Things get a little interesting in the data dictionary when it comes to interval partitions. Consider the following example:
SQL> create table t
2 partition by range(x) interval(1)
3 ( partition p0 values less than (1) )
4 as
5 select rownum x from dual connect by level <= 5; Table created. SQL> select count(*)
2 from user_tab_partitions
3 where table_name = 'T';
COUNT(*)
----------
6
So our table has 6 partitions. Let’s now check the execution plan for a sample query
SQL> set autotrace traceonly explain
SQL> select * from t where x = 1235;
Execution Plan
----------------------------------------------------------
Plan hash value: 2931986080
-----------------------------------------------------------------------------------------------
| Id | Operation | Name | Rows | Bytes | Cost (%CPU)| Time | Pstart| Pstop |
-----------------------------------------------------------------------------------------------
| 0 | SELECT STATEMENT | | 1 | 3 | 4 (0)| 00:00:01 | | |
| 1 | PARTITION RANGE SINGLE| | 1 | 3 | 4 (0)| 00:00:01 | 1236 | 1236 |
|* 2 | TABLE ACCESS FULL | T | 1 | 3 | 4 (0)| 00:00:01 | 1236 | 1236 |
-----------------------------------------------------------------------------------------------
Well that seems quite odd. If there are only 6 partitions, how come the optimizer suggests we will jump to partition 1236 ?!?!

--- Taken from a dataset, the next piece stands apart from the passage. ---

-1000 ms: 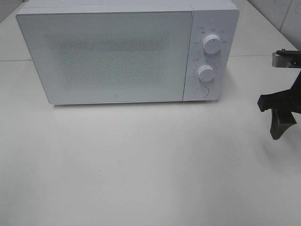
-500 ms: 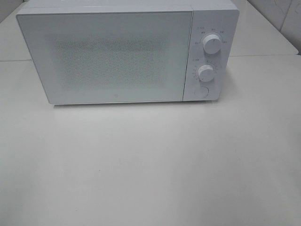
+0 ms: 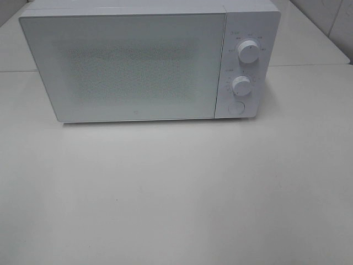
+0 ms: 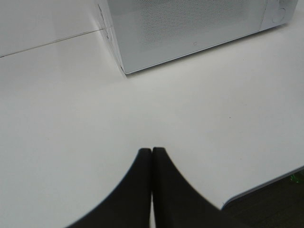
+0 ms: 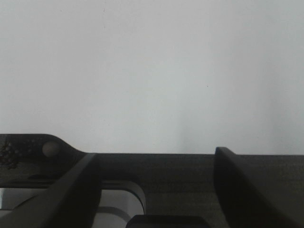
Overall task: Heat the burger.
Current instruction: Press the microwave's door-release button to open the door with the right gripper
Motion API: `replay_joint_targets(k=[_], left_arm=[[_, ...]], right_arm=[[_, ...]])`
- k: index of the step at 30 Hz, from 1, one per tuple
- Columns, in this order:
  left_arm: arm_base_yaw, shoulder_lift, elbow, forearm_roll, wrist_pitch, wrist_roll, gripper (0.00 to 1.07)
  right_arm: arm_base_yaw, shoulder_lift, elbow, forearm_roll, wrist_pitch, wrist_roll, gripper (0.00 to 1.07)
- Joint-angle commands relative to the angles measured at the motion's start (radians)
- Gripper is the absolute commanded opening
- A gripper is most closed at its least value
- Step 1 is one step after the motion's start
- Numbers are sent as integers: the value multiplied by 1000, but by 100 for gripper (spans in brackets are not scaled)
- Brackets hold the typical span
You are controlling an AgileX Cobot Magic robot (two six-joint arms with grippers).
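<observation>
The burger is out of view in every frame. A white microwave point(image 3: 149, 61) stands at the back of the table with its door shut, and its front corner point(image 4: 190, 33) also shows in the left wrist view. Through the speckled door I cannot make out anything inside. My left gripper point(image 4: 152, 151) is shut, its two black fingers pressed together with nothing between them, over bare table in front of the microwave's left corner. My right gripper point(image 5: 156, 156) is open, fingers wide apart and empty, above white tabletop. Neither arm appears in the exterior high view.
The microwave's right panel carries two round knobs point(image 3: 248, 52) point(image 3: 241, 86) and a round button point(image 3: 236, 108). The table's near edge point(image 4: 266, 183) shows in the left wrist view, with dark floor beyond. A seam point(image 3: 309, 65) crosses the table behind the microwave.
The right arm, seen at the right edge of the exterior high view a second ago, has withdrawn out of that view. The microwave has not moved.
</observation>
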Motion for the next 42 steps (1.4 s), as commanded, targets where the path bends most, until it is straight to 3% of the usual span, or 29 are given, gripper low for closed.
replay_joint_targets(k=[1, 19, 42], left_arm=[[1, -19, 2, 0, -13, -5, 0], [1, -19, 2, 0, -13, -5, 0], [1, -19, 2, 0, -13, -6, 0]], right_arm=[[3, -124, 36, 16, -32, -55, 64], [3, -628, 71, 75, -101, -158, 62], [3, -622, 71, 77, -104, -150, 61]])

This is explained by how interval partitions work. With a range partition regime, each partition has a lower bound defined by that of the previous partition. With interval partitions, things are different. In effect, all of the partitions are immediately known at table creation time, because the interval defines all possible partitions that could ever be. They just come into “existence” until required to hold data. Hence partition 1236 is the partition that would come into existence, should the value x=1235 be inserted into the table.

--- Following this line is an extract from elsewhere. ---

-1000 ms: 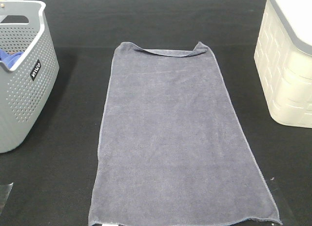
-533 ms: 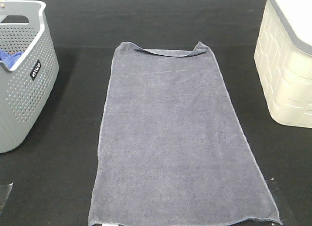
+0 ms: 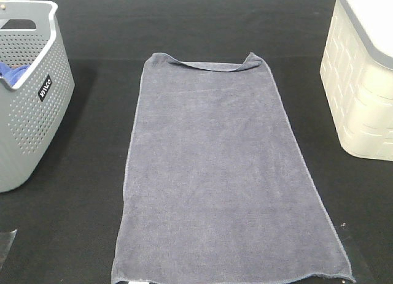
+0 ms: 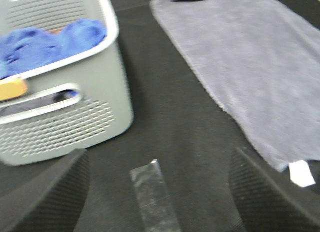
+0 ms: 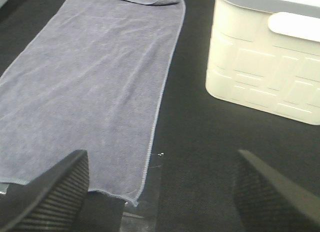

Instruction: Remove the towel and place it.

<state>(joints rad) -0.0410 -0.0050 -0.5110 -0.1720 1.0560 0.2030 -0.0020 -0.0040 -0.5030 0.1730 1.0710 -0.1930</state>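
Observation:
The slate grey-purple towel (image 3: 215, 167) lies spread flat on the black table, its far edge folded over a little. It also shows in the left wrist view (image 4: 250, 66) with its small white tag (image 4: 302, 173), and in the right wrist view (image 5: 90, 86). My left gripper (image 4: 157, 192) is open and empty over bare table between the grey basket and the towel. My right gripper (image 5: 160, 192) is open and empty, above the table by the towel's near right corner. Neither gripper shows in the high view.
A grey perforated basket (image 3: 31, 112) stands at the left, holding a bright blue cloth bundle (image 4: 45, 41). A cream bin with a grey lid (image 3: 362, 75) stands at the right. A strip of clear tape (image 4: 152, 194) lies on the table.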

This can get a bit tricky when we actually put that value into the table.
SQL> insert into t values (1235);
1 row created.
So partition 1236 is now in existence right ? Let’s look at our partitions in USER_TAB_PARTITIONS
SQL> select partition_position, partition_name, high_value
2 from user_tab_partitions
3 where table_name = 'T';
PARTITION_POSITION PARTITION_NAME HIGH_VALUE
------------------ ------------------------------ ----------
1 P0 1
2 SYS_P18027 2
3 SYS_P18028 3
4 SYS_P18029 4
5 SYS_P18030 5
6 SYS_P18031 6
7 SYS_P18032 1236
7 rows selected.
We can see the new partition SYS_P18032 with the boundary to hold our just inserted row, but why is it partition 7 not partition 1236 ? This is possibly why the column is called PARTITION_POSITION not PARTITION_NUMBER. The partition is the 7th “instantiated” partition in our table, which for an interval partitioning scheme is not necessarily the same as the partition number in the table. In fact, simply inserting a new row changes the position for this partition.

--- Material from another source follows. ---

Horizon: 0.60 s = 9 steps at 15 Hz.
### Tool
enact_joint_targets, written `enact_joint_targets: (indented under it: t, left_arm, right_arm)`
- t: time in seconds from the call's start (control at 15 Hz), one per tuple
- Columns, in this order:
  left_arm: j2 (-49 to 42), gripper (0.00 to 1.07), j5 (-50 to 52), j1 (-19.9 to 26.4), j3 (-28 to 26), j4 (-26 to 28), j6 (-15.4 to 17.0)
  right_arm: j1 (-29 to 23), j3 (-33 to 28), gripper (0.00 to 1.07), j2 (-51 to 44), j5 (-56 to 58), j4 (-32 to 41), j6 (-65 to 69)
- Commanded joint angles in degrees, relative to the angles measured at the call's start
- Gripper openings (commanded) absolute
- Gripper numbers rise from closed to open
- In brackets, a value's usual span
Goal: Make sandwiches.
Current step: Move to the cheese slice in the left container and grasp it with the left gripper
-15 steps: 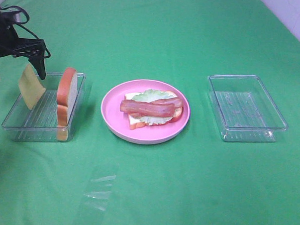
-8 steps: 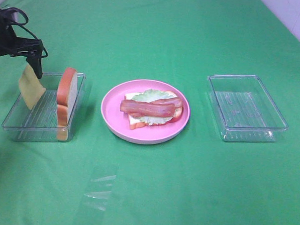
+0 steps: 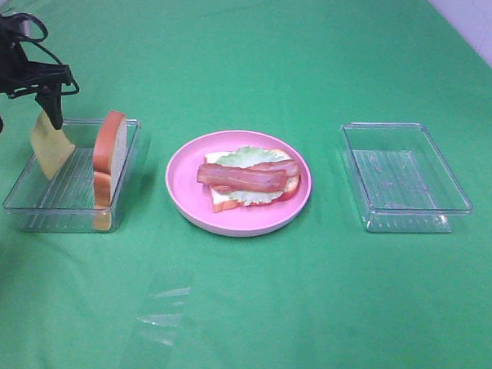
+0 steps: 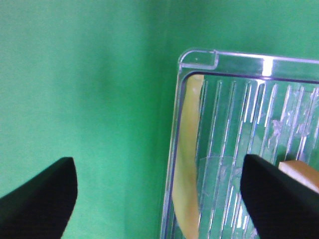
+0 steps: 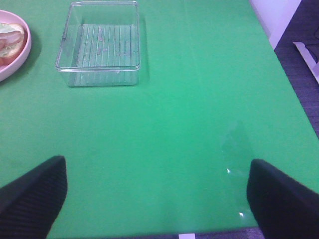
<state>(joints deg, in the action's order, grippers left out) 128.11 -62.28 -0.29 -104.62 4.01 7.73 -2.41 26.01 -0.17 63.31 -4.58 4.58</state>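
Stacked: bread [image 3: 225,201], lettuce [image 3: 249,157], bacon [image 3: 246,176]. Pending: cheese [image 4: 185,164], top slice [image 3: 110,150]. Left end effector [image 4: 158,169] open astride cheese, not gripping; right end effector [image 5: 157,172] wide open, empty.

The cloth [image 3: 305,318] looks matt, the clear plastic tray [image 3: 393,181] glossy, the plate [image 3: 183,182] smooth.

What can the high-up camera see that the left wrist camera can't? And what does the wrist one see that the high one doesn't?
Only the high camera shows the pink plate with bread, lettuce and bacon stacked on it, the right tray, and the whole bread slice standing upright. Only the left wrist camera shows the cheese edge-on, between the left gripper and its open fingertips, touching neither. Both show the left tray, the cheese and the green cloth.
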Motion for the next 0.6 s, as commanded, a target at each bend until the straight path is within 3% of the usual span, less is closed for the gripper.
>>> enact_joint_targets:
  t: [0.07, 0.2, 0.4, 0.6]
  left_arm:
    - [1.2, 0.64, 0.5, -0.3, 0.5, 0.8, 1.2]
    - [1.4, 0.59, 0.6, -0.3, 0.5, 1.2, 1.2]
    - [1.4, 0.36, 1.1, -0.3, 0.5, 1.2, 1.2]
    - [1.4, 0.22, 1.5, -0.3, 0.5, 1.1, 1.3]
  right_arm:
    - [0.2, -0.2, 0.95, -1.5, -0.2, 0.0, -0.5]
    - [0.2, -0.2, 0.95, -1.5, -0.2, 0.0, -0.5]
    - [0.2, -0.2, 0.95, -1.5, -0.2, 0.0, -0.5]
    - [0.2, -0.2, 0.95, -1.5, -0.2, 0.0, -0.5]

SQL> select partition_position, partition_name, high_value
2 from user_tab_partitions
3 where table_name = 'T';
PARTITION_POSITION PARTITION_NAME HIGH_VALUE
------------------ ------------------------------ ----------
1 P0 1
2 SYS_P18027 2
3 SYS_P18028 3
4 SYS_P18029 4
5 SYS_P18030 5
6 SYS_P18031 6
7 SYS_P18033 601
8 SYS_P18032 1236
8 rows selected.
The PARTITION_POSITION is dynamically assigned. A quick look at the definition for the xxx_TAB_PARTITIONS view shows a simple analytic function to assign the value:
row_number() over (partition by u.name, o.name order by tp.part#)
I have a hypothesis for this. I recall back in Oracle 8, dropping or splitting partitions was very slow, and (I think) that the PARTITION_POSITION was a simple column attribute. Hence when you dropped a partition, internally every row had to be updated (incremented or decremented) to make the PARTITION_POSITION correct. So replacing it with an analytic is an obvious choice, and one made before interval partitioning existed. I stress – this all might be fiction, it is just my recollection of it.
So take care – the partition number you see in an execution plan might not map exactly to the partition position values you see in the data dictionary
Interval partitioning is incredibly useful.
But it has a number of specific quirks that can be quite unexpected.
Thanks for this post, finding good info on these is quite hard.